Description of the task >> Retype every entry below without any change.

Source data >>
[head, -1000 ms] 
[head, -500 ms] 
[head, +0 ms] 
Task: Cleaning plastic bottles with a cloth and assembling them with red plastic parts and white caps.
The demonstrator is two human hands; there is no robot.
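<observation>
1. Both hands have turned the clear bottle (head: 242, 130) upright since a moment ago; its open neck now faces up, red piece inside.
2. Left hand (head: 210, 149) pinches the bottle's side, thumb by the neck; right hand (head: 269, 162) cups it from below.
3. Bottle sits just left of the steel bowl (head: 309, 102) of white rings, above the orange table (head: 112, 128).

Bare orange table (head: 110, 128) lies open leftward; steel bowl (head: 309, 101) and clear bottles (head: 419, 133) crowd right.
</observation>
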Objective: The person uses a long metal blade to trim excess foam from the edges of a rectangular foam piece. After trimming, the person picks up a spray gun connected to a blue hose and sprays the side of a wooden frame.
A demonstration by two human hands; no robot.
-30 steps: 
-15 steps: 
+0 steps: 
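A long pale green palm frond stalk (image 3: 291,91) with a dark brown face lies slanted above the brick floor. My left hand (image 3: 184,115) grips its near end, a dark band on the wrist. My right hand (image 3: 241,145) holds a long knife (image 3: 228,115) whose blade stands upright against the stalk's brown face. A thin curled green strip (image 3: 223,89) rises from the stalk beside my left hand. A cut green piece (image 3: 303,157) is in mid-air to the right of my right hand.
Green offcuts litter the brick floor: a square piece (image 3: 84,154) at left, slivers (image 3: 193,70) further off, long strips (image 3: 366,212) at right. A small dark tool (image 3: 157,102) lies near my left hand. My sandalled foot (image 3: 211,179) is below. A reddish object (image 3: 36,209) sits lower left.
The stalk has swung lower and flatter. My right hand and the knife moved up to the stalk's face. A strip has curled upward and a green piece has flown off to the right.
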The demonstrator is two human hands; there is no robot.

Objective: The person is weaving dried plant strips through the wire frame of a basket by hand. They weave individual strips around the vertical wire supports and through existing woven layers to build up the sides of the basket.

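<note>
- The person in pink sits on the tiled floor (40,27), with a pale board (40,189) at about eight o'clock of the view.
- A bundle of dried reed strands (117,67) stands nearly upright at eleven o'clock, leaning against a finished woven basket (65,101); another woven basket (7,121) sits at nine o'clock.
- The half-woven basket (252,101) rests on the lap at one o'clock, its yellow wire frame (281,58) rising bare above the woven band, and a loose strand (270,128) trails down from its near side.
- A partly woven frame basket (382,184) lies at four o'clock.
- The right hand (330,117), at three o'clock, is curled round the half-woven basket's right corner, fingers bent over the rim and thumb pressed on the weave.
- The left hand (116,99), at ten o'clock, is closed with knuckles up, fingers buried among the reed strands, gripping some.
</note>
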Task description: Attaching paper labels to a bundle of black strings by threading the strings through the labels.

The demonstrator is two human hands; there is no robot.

Answer to this task >>
[head, -1000 ms] 
[head, -500 ms] 
[head, +0 ms] 
Task: Cleaning plastic bottles with a cloth and assembling them with red plastic parts and white caps.
The demonstrator is two human hands; there is no robot.
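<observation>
1. Both hands have turned the clear bottle (head: 242, 130) upright since a moment ago; its open neck now faces up, red piece inside.
2. Left hand (head: 210, 149) pinches the bottle's side, thumb by the neck; right hand (head: 269, 162) cups it from below.
3. Bottle sits just left of the steel bowl (head: 309, 102) of white rings, above the orange table (head: 112, 128).

Bare orange table (head: 110, 128) lies open leftward; steel bowl (head: 309, 101) and clear bottles (head: 419, 133) crowd right.
</observation>
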Objective: The person uses a long metal blade to trim excess foam from the edges of a rectangular foam piece. After trimming, the person picks up a spray gun connected to a blue hose and sprays the side of a wooden frame.
A demonstration by two human hands; no robot.
-30 steps: 
-15 steps: 
+0 steps: 
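A long pale green palm frond stalk (image 3: 291,91) with a dark brown face lies slanted above the brick floor. My left hand (image 3: 184,115) grips its near end, a dark band on the wrist. My right hand (image 3: 241,145) holds a long knife (image 3: 228,115) whose blade stands upright against the stalk's brown face. A thin curled green strip (image 3: 223,89) rises from the stalk beside my left hand. A cut green piece (image 3: 303,157) is in mid-air to the right of my right hand.
Green offcuts litter the brick floor: a square piece (image 3: 84,154) at left, slivers (image 3: 193,70) further off, long strips (image 3: 366,212) at right. A small dark tool (image 3: 157,102) lies near my left hand. My sandalled foot (image 3: 211,179) is below. A reddish object (image 3: 36,209) sits lower left.
The stalk has swung lower and flatter. My right hand and the knife moved up to the stalk's face. A strip has curled upward and a green piece has flown off to the right.
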The demonstrator is two human hands; there is no robot.

Objective: The person is weaving dried plant strips through the wire frame of a basket by hand. They weave individual strips around the vertical wire supports and through existing woven layers to build up the sides of the basket.

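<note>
- The person in pink sits on the tiled floor (40,27), with a pale board (40,189) at about eight o'clock of the view.
- A bundle of dried reed strands (117,67) stands nearly upright at eleven o'clock, leaning against a finished woven basket (65,101); another woven basket (7,121) sits at nine o'clock.
- The half-woven basket (252,101) rests on the lap at one o'clock, its yellow wire frame (281,58) rising bare above the woven band, and a loose strand (270,128) trails down from its near side.
- A partly woven frame basket (382,184) lies at four o'clock.
- The right hand (330,117), at three o'clock, is curled round the half-woven basket's right corner, fingers bent over the rim and thumb pressed on the weave.
- The left hand (116,99), at ten o'clock, is closed with knuckles up, fingers buried among the reed strands, gripping some.
</note>
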Task description: Attaching paper labels to a bundle of black strings by threading the strings through the labels.

The demonstrator is two human hands; there is no robot.

The exercise concludes with that.